CHAPITRE SOIXANTE-SIX

     Au début de l'année 1986, Sam Monty reçoit un appel téléphonique de la Croix-Rouge canadienne. On lui dit qu'un de ses cousins vivant maintenant dans un camp de réfugiés à la frontière thaïlandaise cherche à la retrouver, et on lui demande si elle est d'accord que la Croix-Rouge communique son adresse à ce membre de sa famille. La femme répond affirmativement et reçoit quelques semaines plus tard une lettre de la Thaïlande. C'est du parent en question, Teng Song, un cousin maternel. Dans sa lettre, pathétique, celui-ci confirme la mort de la mère de Monty et raconte comment sa femme et la vieille dame avaient enduré ensemble les rudesses de la vie sous les Khmers rouges. Elle est morte de malnutrition et de maladie et ils l'ont enterrée près du village. Après l'invasion vietnamienne et la chute de Pol Pot, Teng Song rejoignait des groupes de villageois pourchassant les derniers Khmers rouges avant de trouver refuge, avec sa femme et ses enfants, dans un camp frontalier contrôlé par des combattants du FNLPK. Il y travaille même avec un membre de ce front, Mme H., professeure d'histoire, que Monty avait rencontrée à Washington DC en 1977. Enfin, naturellement, Teng Song appelle sa cousine à l'aide.

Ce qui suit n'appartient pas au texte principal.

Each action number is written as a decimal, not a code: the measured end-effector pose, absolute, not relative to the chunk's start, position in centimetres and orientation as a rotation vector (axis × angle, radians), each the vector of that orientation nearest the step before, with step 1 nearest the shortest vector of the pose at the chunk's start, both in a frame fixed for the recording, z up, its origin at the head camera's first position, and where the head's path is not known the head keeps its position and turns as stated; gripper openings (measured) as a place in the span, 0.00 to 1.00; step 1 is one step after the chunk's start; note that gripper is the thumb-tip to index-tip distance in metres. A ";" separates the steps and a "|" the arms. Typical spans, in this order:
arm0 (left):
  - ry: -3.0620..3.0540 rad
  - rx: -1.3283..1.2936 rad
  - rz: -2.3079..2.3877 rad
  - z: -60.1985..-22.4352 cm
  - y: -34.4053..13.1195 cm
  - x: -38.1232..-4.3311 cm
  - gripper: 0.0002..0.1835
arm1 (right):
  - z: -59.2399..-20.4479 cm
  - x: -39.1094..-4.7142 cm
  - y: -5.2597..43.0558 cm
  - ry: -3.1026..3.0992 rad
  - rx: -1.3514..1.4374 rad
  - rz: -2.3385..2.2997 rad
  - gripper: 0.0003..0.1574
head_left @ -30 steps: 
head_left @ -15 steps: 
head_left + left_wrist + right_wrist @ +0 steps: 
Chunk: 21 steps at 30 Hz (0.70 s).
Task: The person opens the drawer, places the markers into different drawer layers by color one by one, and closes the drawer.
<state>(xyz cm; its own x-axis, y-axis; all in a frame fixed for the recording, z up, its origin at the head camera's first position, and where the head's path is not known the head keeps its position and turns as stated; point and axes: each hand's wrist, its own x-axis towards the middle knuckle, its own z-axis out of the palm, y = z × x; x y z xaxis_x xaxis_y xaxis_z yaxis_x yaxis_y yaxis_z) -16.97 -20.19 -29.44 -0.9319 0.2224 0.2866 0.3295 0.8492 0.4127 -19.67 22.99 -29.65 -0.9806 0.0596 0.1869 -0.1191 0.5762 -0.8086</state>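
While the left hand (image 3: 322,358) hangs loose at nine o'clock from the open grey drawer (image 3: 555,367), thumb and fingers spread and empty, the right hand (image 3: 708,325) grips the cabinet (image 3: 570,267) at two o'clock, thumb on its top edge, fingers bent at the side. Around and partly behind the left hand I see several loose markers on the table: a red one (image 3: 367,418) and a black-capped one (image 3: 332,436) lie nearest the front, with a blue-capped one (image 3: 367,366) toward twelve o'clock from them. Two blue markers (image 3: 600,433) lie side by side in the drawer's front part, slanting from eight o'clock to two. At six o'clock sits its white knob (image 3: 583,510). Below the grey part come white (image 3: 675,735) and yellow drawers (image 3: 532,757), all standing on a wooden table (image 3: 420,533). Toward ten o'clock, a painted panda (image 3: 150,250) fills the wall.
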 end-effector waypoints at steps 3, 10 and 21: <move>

     Monty, l'ex-ingénieure, l'ex-militante, l'ex-patriote, est déjà devenue un autre être, aigri, rancunier, auto-destructeur. Elle et son amant vivent de l'aide sociale et noient leur chagrin dans le sport, jouant au tennis l'été, nageant dans les piscines publiques l'hiver. Sans travail, elle ne pourra pas parrainer ses cousins à venir au Canada. Elle pourrait leur envoyer un peu d'argent, en économisant sur les bouteilles de bière et les balles de tennis, mais elle ne veut pas s'en priver. Elle pourrait juste leur écrire des lettres, mais elle ne veut pas non plus. Des Cambodgiens d'ici l'ont déjà accusée de rouge: une pur sang comme disait d'elle un ancien instituteur, voyant son mode de vie austère et ses positions politiques intègres. Ses lettres à Teng Song pourraient faire accuser à son tour ce dernier. Alors Monty ne fait rien, pas de lettre de réponse. Quelques semaines après c'est Chea, un autre cousin maternel refugié avec sa mère et sa soeur au camp Site 2 qui écrit à la Canadienne cambodgienne. Lui non plus ne recevra de réponse. Les appels à l'aide de Teng Song et de Chea continueront d'arriver pendant plus de deux ans, toujours sans réponse de l'être sans coeur.

*
     Sur les douze terrains de tennis du parc Kent toute la neige a fondu, mais les filets ne sont pas encore là. Un employé municipal est en train de nettoyer au boyau d'arrosage la surface de ciment encombrée de feuilles pourries et d'autres débris accumulés durant l'hiver. Say et Monty poursuivent leur chemin le long de la piscine à l'air libre qui ne sera ouverte qu'au mois de juillet. Puis ils descendent la pente vers le stade de soccer qui sert aussi, l'été, de lieu de quelques manifestations multiculturalistes. Le Très Honorable Joe Clark y était même venu serrer les mains des citoyens lors de la campagne électorale de 1984 avant de devenir ministre des Affaires étrangères du gouvernement Mulroney.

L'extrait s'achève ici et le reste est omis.